The timing matters. The Australian Public Service is mid-way through a broader push toward streamlined digital infrastructure, and the National Archives of Australia — based on Queen Victoria Terrace in Parkes — has been pressing agencies to audit and rationalise their digital holdings since at least 2024. Duplicate image files sit awkwardly at the intersection of two pressures: the cost of cloud and on-premises storage, which has not fallen as sharply as once predicted, and the compliance burden of maintaining accurate, non-redundant records for Freedom of Information and discovery purposes.
At the Australian National University's College of Engineering, Computing and Cybernetics in Acton, researchers working on automated file-deduplication tools have noted growing interest from public-sector clients over the past 18 months. The university's proximity to federal agencies along Northbourne Avenue and in the Barton precinct has made it a natural sounding board for agencies testing practical solutions. The University of Canberra, operating out of its Bruce campus, has similarly flagged digital asset management as a research priority within its Faculty of Science and Technology.
What the Experts Are Pointing To
The core technical issue is straightforward: when staff across a large agency share, copy and re-upload images — whether scanned documents, photo records or graphic assets — identical or near-identical files multiply across network drives and cloud repositories. Detection requires either exact-match hashing, which catches byte-for-byte copies, or perceptual hashing algorithms that can identify visually similar images even if file names or metadata differ. Experts in digital records management generally recommend a two-stage approach: automated flagging followed by a human review step before any deletion, specifically to avoid destroying the only surviving copy of a record that happens to look like a duplicate.

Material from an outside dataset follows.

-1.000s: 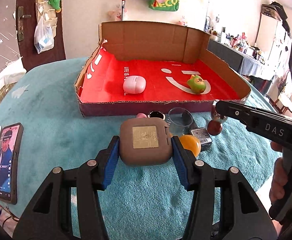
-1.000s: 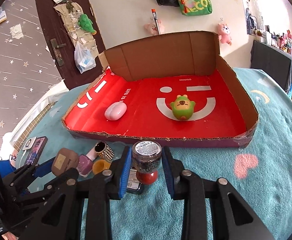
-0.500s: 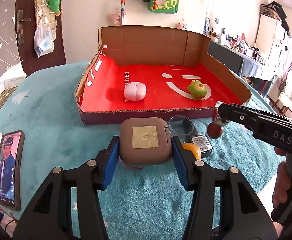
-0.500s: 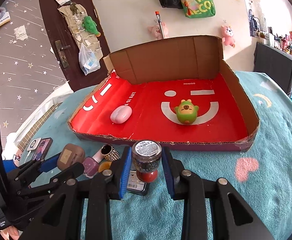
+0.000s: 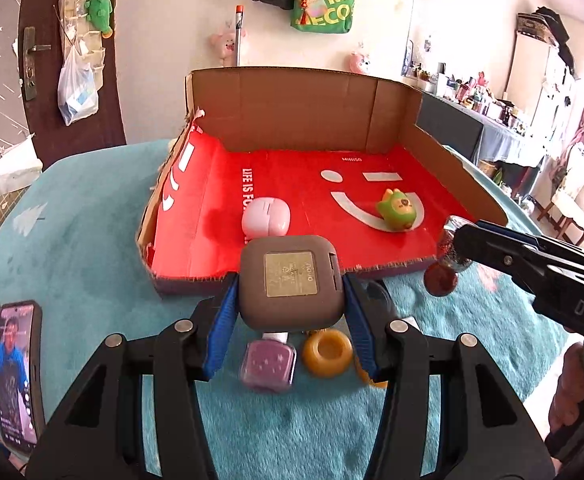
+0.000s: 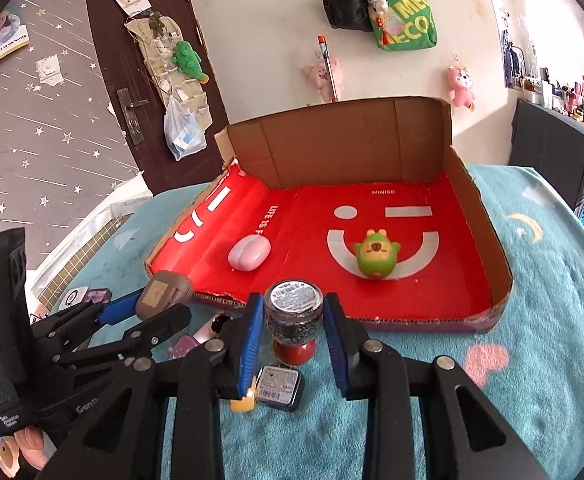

For Canberra's public servants — a workforce that, according to the Australian Public Service Commission's 2025 State of the Service report, numbers more than 170,000 people working across the APS — the practical stakes are real. Storage contracts for large Commonwealth agencies routinely run into the tens of millions of dollars annually, and even modest reductions in redundant data can translate to measurable savings at renewal. One widely cited industry benchmark suggests that duplicate files can account for between 20 and 30 percent of total file storage in large organisations, though the figure varies significantly by sector and workflow type.
Local Programs and What Comes Next
The Digital Transformation Agency, headquartered on London Circuit in the city centre, has published guidance on whole-of-government data hygiene as part of its broader digital investment framework. That guidance touches on deduplication as a component of data quality, though it stops short of mandating specific tooling. Agencies are largely left to procure and implement their own solutions within those parameters.
For ACT government bodies, the situation is somewhat different. The ACT Government's Shared Services ICT division, which supports directorates operating out of locations including Civic and Tuggeranong, is understood to be reviewing storage rationalisation options as part of its 2026-27 budget cycle. The ACT budget handed down in June 2026 allocated funding for broader digital infrastructure upgrades, though specific line items for deduplication tools were not publicly itemised.
Experts broadly agree that agencies waiting for a centralised mandate before acting are likely to wait longer than their storage budgets can comfortably absorb. The practical advice circulating among IT managers in the Canberra public sector is to start with a file audit, prioritise the highest-volume shared drives, and build a clear chain of accountability before any automated deletion tool is switched on. Getting the governance right, in other words, matters as much as getting the software right.